Member of Parliament for Chirayinkil
- In office 1952–1957
- Preceded by: Inaugural Holder
- Succeeded by: M.K. Kumaran

Member of Parliament for Quilon
- In office 1957–1962
- Preceded by: N. Sreekantan Nair
- Succeeded by: N. Sreekantan Nair

Personal details
- Born: June 1918 Trivandrum, Kingdom of Travancore
- Died: 19 December 1990 (aged 72)
- Spouse: M.K. Lalitha
- Children: 3 sons

= V. Parameswaran Nayar =

Indian politician (1918–1990)

V. Parameswaran Nair (June 1918 — 19 December 1990) was an Indian politician from Kerala who served as a member of Lok Sabha, representing Chirayinkil and Quilon Lok Sabha constituencies.

== Early life ==
V. Parameswaran Nair was born in June 1918 at Trivandrum. He was the son of well known and aristocrat Sadasyatilaka Shri T. K. Velu Pillai and Bhagavathi Amma. He was the younger brother of renowned Mali Madhavan Nair. He was educated at Model School, Trivandrum, H.H. the Maharaja's College of Science in Trivandrum, American College, Presidency College and Law College, Trivandrum. He married Shrimati M.K. Lalitha, niece of the famous writer "Pandalam K.P" in 1949 and had three sons. His children are Dr. Sasidharan, a skin specialist, Dr. Harikumar, an orthopedist, both working in UK and the youngest of three Viswanathan Nair runs Thilak paints which manufacture paints from cashew oil established by his father five years prior to the later's death.

== Career ==
He was a lawyer in Travancore Government Service from 1939 to 1947. He was a person with active interest in sports and won several sports championships. He and his elder brother Mali were very good at tennis and often played along.

== Political career ==
Nayar was elected to the Loksabha for first time as an independent candidate with support of the Communist Party by defeating Paravur T K Narayana Pillai former Chief Minister of Travancore-Cochin. After that he was acclaimed as giant killer in Kerala politics. In 1957, Nayar defeated N Sreekantan Nair, the Kerala Socialist Party stalwart over a margin of above 1.69 lakh votes.
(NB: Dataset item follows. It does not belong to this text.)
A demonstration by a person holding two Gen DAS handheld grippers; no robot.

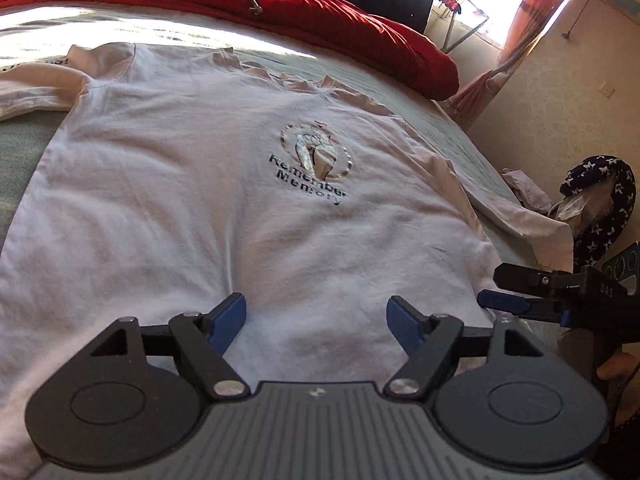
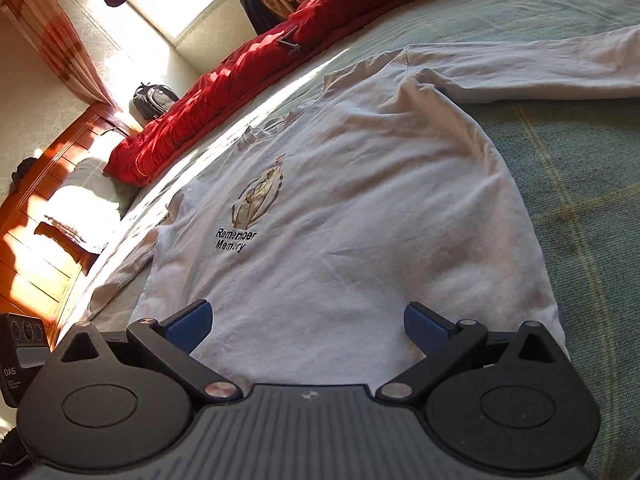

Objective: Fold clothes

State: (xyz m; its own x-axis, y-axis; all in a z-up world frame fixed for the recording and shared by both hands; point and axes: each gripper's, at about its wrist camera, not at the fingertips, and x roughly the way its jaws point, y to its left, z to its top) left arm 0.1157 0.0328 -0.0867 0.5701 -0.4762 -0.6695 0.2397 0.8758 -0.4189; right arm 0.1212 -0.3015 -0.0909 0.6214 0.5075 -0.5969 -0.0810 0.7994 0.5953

In Loksabha, he was the sound of opposition against monstrous Congress majority and well accepted by Pandit Nehru especially for his oratory skills. Shakespeare, Keats and Byron played cameos in his satirical orations as well. His courage and intelligence can be seen in an instance when P S Rao was advisor to the Governor when the first communist ministry of Kerala was dismissed, before presenting the budget in the assembly; letters went to Kerala MPs for a discussion, which was signed by his driver R. Achuthan Nair which paid in the same way.

== Later life ==
Nayar stayed away from mainstream politics after the split in Communist party. He settled down near the lake of Sasthamcotta. He started the Weekly "Keralasabdam" a publication known for political writings. He later attempted to translate "The Travancore State Manuel" into Malayalam which was lost by the department of culture.